PROBLEM REQUIREMENTS -
After going through the data below, state how many lines contain "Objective", and nothing else.

==== PROVIDED RECORDS ====

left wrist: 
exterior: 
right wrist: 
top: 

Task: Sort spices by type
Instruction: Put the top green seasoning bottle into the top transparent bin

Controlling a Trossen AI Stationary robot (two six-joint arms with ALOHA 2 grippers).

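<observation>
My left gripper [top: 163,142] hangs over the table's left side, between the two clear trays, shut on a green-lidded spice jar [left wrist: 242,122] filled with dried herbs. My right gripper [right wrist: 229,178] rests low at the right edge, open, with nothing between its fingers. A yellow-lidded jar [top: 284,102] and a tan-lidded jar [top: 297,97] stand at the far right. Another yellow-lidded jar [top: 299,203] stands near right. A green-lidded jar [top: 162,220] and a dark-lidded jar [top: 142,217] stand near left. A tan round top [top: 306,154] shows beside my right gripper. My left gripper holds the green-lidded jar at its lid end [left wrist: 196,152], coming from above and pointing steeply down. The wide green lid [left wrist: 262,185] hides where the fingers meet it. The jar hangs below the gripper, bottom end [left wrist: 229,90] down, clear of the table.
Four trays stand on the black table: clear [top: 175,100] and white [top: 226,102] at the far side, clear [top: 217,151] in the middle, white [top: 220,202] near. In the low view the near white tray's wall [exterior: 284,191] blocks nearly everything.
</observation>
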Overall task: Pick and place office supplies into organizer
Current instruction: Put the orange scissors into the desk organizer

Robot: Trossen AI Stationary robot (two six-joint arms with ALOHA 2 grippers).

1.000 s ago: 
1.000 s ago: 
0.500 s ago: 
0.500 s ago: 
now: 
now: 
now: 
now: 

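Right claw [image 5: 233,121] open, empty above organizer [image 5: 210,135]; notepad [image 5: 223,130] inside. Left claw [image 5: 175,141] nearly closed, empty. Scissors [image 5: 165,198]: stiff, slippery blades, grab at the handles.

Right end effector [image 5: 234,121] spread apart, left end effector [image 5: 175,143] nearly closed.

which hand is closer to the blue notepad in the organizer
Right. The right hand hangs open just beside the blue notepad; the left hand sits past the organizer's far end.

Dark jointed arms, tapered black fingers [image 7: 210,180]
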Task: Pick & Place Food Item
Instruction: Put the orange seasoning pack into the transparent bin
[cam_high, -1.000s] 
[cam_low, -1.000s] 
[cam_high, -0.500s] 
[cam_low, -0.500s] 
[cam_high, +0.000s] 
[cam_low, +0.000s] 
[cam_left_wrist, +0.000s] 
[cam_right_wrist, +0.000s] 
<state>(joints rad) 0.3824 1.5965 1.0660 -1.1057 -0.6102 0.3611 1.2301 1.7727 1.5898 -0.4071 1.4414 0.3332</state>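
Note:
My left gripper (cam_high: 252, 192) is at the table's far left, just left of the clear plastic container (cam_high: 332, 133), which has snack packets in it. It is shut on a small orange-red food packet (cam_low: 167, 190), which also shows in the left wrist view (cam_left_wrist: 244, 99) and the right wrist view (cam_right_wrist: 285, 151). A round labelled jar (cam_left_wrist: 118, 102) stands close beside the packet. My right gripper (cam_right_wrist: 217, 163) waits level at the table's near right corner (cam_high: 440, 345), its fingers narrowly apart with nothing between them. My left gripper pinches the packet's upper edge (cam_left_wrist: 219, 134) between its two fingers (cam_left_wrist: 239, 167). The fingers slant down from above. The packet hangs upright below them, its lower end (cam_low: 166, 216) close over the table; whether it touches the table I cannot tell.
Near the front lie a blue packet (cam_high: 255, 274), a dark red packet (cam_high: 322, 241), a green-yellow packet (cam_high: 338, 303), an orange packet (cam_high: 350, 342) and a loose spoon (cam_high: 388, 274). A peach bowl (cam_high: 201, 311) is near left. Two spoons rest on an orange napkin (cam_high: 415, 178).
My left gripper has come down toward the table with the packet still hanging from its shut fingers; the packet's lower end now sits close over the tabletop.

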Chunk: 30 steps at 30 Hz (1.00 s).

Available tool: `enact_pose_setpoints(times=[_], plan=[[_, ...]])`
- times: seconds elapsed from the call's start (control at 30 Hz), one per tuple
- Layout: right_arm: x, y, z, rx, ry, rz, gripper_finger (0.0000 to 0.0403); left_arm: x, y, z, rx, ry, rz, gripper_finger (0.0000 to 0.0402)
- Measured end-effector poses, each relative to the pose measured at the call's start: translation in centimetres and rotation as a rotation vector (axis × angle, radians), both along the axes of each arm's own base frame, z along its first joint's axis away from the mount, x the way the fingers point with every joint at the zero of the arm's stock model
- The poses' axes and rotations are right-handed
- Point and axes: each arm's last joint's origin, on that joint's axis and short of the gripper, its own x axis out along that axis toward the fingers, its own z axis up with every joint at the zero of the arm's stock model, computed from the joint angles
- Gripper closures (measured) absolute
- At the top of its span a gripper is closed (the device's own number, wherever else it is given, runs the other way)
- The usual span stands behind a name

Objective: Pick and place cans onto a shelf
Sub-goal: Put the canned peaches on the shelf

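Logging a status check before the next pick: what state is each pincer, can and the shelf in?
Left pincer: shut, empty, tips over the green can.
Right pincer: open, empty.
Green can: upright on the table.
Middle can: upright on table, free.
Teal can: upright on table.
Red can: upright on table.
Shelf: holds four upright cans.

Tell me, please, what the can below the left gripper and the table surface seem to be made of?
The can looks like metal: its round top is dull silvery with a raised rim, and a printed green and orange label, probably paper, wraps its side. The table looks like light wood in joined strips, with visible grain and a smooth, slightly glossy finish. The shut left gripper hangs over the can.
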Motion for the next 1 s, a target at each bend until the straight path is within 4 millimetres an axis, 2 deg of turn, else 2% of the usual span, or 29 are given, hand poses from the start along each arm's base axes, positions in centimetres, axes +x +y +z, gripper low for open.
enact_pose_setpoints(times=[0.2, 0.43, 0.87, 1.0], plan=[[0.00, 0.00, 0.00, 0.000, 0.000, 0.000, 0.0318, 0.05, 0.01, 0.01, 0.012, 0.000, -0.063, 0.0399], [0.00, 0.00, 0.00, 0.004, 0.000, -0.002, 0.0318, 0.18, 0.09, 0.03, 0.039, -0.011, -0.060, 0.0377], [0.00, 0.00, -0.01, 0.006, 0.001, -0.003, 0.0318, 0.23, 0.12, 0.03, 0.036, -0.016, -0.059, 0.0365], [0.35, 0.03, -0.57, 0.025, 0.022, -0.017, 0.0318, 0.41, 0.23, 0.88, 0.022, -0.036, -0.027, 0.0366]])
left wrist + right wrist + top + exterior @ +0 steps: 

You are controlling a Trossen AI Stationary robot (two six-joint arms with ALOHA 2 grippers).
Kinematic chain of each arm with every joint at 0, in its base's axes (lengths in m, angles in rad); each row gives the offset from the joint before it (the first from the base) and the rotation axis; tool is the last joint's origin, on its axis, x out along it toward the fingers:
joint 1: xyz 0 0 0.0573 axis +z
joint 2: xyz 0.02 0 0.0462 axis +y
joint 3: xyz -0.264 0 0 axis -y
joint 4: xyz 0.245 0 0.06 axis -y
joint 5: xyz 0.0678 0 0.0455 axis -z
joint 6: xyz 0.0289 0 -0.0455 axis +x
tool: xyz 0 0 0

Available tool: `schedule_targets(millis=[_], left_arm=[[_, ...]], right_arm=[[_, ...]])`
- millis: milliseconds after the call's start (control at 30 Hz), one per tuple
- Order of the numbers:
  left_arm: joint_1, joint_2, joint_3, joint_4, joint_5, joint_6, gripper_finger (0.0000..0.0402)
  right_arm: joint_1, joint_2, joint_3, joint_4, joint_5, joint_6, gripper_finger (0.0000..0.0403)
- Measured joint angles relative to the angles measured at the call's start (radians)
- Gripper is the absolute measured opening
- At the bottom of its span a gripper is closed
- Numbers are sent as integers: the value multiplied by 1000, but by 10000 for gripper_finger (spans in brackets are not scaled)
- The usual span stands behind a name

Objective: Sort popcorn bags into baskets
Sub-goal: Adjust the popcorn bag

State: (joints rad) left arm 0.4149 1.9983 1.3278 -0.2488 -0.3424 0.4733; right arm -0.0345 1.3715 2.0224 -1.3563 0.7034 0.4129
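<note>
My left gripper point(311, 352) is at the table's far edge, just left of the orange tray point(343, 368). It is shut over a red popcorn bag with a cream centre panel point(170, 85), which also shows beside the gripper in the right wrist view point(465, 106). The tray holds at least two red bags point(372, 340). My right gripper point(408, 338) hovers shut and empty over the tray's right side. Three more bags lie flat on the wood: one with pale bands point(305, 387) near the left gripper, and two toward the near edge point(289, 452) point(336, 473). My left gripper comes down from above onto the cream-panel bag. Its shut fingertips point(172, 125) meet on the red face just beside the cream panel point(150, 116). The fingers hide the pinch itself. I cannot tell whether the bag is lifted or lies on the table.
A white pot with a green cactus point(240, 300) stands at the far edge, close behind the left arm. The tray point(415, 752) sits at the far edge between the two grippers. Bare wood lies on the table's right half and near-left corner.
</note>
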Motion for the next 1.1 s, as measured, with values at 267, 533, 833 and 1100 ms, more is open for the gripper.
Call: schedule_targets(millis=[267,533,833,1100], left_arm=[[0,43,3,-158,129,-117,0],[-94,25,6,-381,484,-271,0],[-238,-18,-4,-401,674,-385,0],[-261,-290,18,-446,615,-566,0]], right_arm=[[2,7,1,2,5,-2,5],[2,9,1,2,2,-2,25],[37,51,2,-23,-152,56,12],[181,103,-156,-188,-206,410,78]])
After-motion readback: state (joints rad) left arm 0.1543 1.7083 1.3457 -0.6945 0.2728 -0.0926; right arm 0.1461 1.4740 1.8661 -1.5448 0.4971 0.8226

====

TASK RESULT -
2